[Collected data entries]
-*-
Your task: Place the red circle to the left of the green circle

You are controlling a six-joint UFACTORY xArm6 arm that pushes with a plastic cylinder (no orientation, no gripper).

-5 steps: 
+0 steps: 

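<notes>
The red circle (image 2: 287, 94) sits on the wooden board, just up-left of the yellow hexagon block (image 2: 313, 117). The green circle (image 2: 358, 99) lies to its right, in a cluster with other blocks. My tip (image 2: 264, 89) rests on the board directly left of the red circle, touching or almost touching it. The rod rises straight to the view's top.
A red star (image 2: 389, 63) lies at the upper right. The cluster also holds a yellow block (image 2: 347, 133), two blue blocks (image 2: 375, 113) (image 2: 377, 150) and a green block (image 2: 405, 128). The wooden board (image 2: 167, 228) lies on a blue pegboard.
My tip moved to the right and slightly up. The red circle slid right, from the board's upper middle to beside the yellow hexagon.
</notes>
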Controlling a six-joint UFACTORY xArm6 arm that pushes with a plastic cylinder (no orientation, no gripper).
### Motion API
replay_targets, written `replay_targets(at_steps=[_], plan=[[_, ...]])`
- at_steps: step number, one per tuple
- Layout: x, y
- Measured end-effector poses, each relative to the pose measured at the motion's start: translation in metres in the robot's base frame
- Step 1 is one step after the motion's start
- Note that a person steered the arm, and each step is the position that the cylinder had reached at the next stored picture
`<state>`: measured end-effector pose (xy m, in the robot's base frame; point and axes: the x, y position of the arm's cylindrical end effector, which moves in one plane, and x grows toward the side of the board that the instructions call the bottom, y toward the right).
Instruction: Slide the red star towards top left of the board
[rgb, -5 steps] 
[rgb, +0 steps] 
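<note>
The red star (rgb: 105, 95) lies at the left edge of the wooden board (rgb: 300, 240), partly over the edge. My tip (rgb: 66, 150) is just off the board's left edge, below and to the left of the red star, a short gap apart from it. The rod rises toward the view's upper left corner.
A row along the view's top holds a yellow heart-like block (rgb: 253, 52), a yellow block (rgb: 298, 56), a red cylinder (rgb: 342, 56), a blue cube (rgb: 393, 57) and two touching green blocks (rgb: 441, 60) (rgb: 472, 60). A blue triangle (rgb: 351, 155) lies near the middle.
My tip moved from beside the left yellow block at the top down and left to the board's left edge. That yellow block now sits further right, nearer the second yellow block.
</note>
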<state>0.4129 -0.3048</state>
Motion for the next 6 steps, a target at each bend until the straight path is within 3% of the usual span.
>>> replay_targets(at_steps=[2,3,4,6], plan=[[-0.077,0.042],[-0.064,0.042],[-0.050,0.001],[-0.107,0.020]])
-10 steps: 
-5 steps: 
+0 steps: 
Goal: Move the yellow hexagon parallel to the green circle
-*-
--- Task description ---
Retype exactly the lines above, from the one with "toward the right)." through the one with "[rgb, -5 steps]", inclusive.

--- Answer section ---
`<state>`: measured end-effector pose (xy m, in the robot's base frame; point and axes: the x, y position of the arm's cylindrical end effector, which moves in one plane, and x grows toward the side of the board that the instructions call the bottom, y toward the right).
Instruction: Slide the red star towards top left of the board
[rgb, -5 steps] 

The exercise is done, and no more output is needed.